You can also type the table name and column name in brackets, the formula bar will guide you in this process.
COUNTIFS(Table2[GivenName],[@GivenName]
Complete the function by adding the remaining cell references to the COUNTIFS function.
COUNTIFS(Table2[GivenName],[@GivenName],Table2[StreetAddress],[@StreetAddress],Table2[City],[@City])
Step 2 - Logical expression
The COUNTIFS function returns a number representing how many records that match the current record in the other table. A number larger than zero indicates that there is at least one match.

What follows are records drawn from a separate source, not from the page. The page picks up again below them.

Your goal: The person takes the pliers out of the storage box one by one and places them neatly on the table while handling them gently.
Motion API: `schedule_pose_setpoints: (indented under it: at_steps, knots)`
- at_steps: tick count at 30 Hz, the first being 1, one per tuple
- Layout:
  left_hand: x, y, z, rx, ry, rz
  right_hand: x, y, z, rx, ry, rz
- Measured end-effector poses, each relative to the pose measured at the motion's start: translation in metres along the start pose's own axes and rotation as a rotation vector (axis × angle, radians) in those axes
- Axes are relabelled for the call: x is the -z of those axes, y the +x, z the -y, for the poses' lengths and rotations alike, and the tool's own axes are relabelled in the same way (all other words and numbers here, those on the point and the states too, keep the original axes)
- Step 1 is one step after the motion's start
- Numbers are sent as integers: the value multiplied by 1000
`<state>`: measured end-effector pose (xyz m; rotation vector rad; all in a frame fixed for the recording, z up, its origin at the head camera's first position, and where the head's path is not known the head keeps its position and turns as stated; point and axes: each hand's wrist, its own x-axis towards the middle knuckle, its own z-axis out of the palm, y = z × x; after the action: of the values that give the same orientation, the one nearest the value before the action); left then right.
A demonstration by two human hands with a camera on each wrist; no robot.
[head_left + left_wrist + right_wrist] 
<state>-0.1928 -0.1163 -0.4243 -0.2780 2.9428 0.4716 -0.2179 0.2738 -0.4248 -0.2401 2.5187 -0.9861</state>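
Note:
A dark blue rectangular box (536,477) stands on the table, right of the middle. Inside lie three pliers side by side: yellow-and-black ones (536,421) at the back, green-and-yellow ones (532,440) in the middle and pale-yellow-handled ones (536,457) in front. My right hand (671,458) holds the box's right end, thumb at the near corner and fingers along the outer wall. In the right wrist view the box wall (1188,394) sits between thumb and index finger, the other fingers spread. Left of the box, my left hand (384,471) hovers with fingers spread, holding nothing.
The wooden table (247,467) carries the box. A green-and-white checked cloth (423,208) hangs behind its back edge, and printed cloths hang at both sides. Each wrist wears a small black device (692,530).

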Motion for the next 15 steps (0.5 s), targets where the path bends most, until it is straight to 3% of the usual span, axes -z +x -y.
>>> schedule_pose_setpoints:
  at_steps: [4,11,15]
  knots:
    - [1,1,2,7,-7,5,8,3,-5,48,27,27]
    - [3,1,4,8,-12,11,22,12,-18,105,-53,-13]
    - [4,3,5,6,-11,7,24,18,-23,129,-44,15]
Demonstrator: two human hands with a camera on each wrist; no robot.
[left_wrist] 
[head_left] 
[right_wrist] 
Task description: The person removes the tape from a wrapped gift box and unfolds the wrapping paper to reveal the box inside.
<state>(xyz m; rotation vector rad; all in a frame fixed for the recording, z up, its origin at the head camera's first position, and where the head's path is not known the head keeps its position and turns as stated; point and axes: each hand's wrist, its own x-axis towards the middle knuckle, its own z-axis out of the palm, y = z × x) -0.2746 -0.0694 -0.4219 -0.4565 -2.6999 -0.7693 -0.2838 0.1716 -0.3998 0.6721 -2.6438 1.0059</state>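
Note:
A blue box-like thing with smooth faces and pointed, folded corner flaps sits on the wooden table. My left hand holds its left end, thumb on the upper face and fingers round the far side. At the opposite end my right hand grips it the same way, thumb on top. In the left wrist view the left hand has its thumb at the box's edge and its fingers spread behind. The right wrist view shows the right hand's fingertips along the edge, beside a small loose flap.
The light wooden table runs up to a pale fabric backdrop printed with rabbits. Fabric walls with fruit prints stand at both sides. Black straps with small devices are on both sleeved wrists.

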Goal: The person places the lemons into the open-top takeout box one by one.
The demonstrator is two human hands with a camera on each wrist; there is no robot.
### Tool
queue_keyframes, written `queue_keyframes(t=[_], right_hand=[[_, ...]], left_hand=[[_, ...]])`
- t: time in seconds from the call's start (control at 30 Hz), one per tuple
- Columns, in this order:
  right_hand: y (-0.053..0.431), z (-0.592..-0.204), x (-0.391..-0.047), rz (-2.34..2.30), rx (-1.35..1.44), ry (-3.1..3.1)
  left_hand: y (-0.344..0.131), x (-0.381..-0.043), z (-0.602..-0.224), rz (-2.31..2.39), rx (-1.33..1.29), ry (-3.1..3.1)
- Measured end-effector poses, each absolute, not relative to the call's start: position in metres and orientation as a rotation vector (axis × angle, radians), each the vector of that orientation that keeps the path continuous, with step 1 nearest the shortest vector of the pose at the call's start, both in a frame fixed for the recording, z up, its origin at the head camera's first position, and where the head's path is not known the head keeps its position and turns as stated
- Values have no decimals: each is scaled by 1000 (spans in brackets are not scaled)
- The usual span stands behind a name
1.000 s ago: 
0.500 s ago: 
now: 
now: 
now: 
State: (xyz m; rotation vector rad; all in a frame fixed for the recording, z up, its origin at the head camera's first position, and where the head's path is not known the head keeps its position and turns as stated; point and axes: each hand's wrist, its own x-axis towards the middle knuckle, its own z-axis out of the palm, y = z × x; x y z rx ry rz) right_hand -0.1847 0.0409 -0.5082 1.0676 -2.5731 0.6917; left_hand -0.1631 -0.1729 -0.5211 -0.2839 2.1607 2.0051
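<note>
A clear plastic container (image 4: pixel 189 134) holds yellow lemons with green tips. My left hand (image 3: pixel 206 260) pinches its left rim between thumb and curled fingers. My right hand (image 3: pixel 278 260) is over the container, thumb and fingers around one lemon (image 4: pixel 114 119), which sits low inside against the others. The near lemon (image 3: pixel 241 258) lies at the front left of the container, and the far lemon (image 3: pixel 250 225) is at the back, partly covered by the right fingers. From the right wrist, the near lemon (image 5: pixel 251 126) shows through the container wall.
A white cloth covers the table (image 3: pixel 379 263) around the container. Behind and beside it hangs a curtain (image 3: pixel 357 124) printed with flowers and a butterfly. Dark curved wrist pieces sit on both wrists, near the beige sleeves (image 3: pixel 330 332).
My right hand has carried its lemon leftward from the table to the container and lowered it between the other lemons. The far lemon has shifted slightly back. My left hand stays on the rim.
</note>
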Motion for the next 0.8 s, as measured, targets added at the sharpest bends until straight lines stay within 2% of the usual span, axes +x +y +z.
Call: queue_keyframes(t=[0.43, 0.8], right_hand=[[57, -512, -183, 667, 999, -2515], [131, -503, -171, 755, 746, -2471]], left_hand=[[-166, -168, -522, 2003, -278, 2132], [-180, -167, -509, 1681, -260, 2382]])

COUNTIFS(Table2[GivenName],[@GivenName],Table2[StreetAddress],[@StreetAddress],Table2[City],[@City])>0
TRUE - At least one match.
FALSE - No match.
Filter records occuring in both tables
- Select sheet 1 (Table1)
- Press with left mouse button on black arrow in column Compare
- Disable FALSE
- Press with left mouse button on OK.
The image below shows a filtered table with records that exists in both tables.
Filter records existing in only one table
- Select a sheet
- Press with left mouse button on black arrow in column Compare
- Enable only FALSE
- Press with left mouse button on OK.
Table1
Table2
2. Filter shared records from two tables
I will in this section demonstrate a formula that extracts common records (shared records) from two data sets in Excel. I have demonstrated how to compare two columns and today I want to show you how to filter records that exists in both tables.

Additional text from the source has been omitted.